Silke Engler, Vizelandrätin und Sozialdezernentin des Landkreises Kassel, würdigte anlässlich des zehnjährigen Bestehens den Pflegestützpunkt als “wichtige Institution im sozialen Netzwerk des Landkreises Kassel”, dessen Beratungsangebot heute nicht mehr wegzudenken sei. “Die Mitarbeiterinnen bieten Angehörigen eine deutliche Entlastung bei der Organisation der Pflege und helfen Betroffenen, ihren Alltag leichter zu bewältigen, damit Sie möglichst lange selbstbestimmt in Ihrem gewohnten Lebensumfeld bleiben können”, so Engler. Damit trügen sie wesentlich zu Verbesserung der Teilhabechancen und zur Lebensqualität vieler Menschen bei.

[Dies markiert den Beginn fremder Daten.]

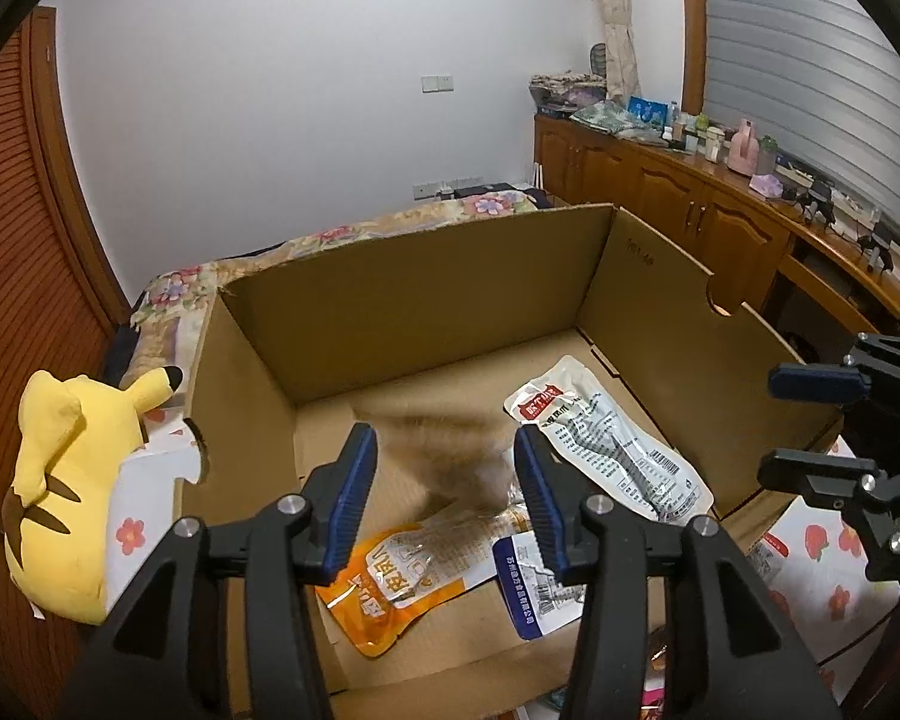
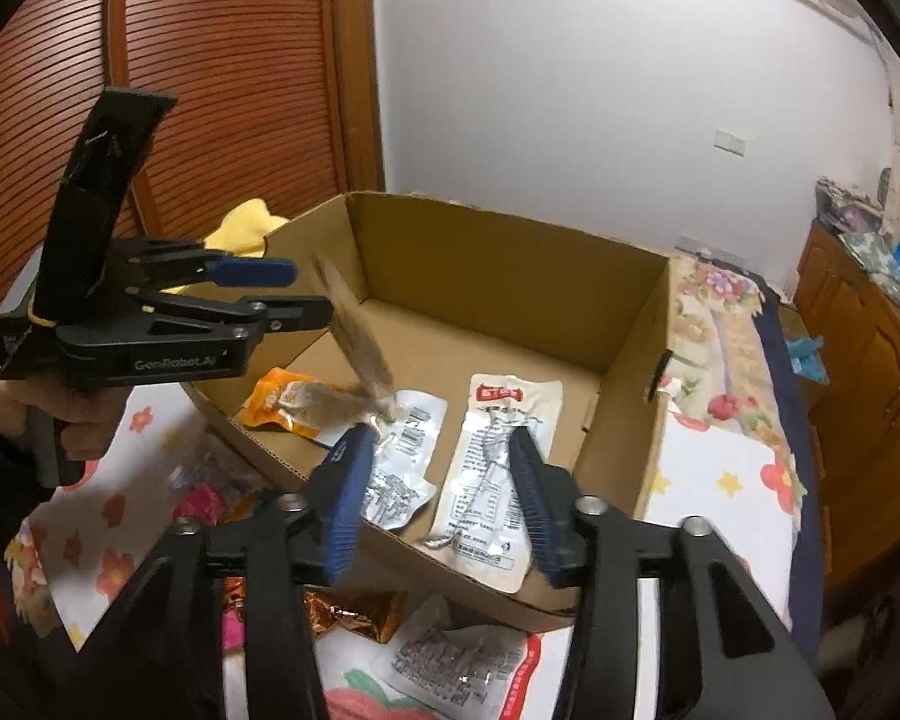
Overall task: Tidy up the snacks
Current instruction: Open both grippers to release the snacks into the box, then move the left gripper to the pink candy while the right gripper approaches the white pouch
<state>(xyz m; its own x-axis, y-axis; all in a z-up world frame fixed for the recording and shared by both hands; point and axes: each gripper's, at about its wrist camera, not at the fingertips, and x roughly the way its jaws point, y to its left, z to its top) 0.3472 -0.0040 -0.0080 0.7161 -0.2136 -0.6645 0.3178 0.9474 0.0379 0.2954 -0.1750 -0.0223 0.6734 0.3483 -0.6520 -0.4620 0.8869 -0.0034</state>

“Beratungsstrukturen hat es im Landkreis natürlich schon vorher gegeben”, erklärt Doris Brandstetter, die den Pflegestützpunkt gemeinsam mit Simone Dippel und Michaela Griesel aufgebaut hat, “doch mit der Einrichtung des Pflegestützpunktes in gemeinsamer Trägerschaft mit den Kranken- und Pflegekassen in Hessen 2011 wurde zusätzlich eine zentrale Anlaufstelle geschaffen.” Diese bietet neben einer unabhängigen Beratung zu Sozialleistungen und Hilfsangeboten auch die Koordination der wohnortnahen Versorgung sowie die Vernetzung aufeinander abgestimmter pflegerischer und sozialer Versorgungs- und Betreuungsangebote an. Ein umfangreiches Case-Management wird von den Mitarbeiterinnen in schwierigen und komplexen Fallsituationen angeboten. “In der Regel handelte es sich dabei um alleinstehende Menschen mit Hilfebedarf, bei denen familiäre Unterstützungsstrukturen oder andere soziale Netze fehlen”, so Brandstetter.

“Im ersten Jahr hatte der Pflegestützpunkt 214 Kontakte zu Ratsuchenden, im Jahr 2019 waren es 1.250 Kontakte”, erklärt Brandstetter, “die Kontaktaufnahme erfolgt in den überwiegenden Fällen durch Angehörige und Freunde der Betroffenen.” Nur in einem Fünftel der Fälle meldeten sich die Ratsuchenden selbst. Die meisten Anfragen betreffen die Pflegeleistungen. Dies fängt an mit der Beantragung eines Pflegegrades, über die Begutachtung bis hin zur Ermittlung des individuellen Hilfe- und Unterstützungsbedarfs. “Wichtig ist”, so Brandstetter, “dass sich die Menschen so früh wie möglich bei uns melden.”

Der Pflegestützpunkt arbeitet mit allen Einrichtungen und Diensten zusammen, die mit Fragen der Prävention, Rehabilitation, Pflege und Hilfen zur Lebensgestaltung befasst sind. Immer wieder halten die Mitarbeiterinnen auch Vorträge bei Senioren- und Selbsthilfegruppen sowie Institutionen und Verbänden oder werden zu Informationsveranstaltungen eingeladen. Dazu gehören auch Schulungen für Betroffene und Fachleute zum Thema Barrierefreiheit.

“Durch die Einschränkungen der Corona-Pandemie haben sich die Schwerpunkte unserer Arbeit allerdings verschoben. Fast alles läuft jetzt übers Telefon”, so Brandstetter. Zunehmend setzt der Pflegestützpunkt daher auch auf digitale Angebote: So wurde ein Image-Film gedreht und in Zusammenarbeit mit der Altenhilfeplanung sowie den Senioren-Beratungsstellen eine Informations-Plattform online gestellt, die über die Homepage des Landkreises Kassel abrufbar ist.
Abschließend dankte Vizelandrätin Engler den Mitarbeiterinnen für ihr Engagement und appellierte an die Bürgerinnen und Bürger im Landkreis: “Machen sie von den Angeboten des Pflegestützpunktes weiterhin rege Gebrauch.”